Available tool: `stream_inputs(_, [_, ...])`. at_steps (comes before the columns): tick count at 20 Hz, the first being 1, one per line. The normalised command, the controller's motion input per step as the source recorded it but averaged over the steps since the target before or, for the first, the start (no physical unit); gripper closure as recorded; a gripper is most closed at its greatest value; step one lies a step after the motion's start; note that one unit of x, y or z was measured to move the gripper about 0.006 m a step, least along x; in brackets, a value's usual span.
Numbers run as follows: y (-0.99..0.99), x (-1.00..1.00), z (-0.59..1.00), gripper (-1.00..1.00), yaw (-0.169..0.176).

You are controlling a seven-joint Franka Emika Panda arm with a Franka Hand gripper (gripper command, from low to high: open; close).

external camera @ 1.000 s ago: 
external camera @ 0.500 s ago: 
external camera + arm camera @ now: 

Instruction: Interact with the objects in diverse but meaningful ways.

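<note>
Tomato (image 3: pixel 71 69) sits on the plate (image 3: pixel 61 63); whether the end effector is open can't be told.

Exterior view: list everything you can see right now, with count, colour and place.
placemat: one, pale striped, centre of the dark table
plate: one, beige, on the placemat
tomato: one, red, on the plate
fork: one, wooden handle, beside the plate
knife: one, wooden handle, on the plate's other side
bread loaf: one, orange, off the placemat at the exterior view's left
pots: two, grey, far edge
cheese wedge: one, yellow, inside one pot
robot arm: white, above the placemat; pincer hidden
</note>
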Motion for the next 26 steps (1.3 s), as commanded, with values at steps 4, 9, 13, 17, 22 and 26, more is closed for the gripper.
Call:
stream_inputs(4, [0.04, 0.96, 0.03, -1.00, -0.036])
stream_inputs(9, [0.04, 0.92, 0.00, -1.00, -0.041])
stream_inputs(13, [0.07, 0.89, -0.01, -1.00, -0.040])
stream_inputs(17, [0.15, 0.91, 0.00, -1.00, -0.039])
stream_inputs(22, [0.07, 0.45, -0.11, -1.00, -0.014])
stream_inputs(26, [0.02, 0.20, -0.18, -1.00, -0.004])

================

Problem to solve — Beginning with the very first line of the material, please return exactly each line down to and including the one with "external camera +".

Output for this task —
Available tool: `stream_inputs(_, [_, ...])`. at_steps (comes before the columns): tick count at 20 Hz, the first being 1, one per line. The normalised command, the controller's motion input per step as the source recorded it but averaged over the steps since the target before or, for the first, the start (no physical unit); gripper closure as recorded; a gripper is most closed at its greatest value; step one lies a step after the motion's start; note that one unit of x, y or z was measured to move the gripper about 0.006 m a step, least along x; in brackets, a value's usual span.
Numbers run as follows: y (-0.99..0.99), x (-1.00..1.00), z (-0.59..1.00), gripper (-1.00..1.00), yaw (-0.169..0.176).

You are controlling a seven-joint Franka Emika Panda arm with a Franka Hand gripper (gripper command, from low to high: open; close).

external camera @ 1.000 s ago: 
external camera @ 0.500 s ago: 
external camera + arm camera @ now: 

The output is finished.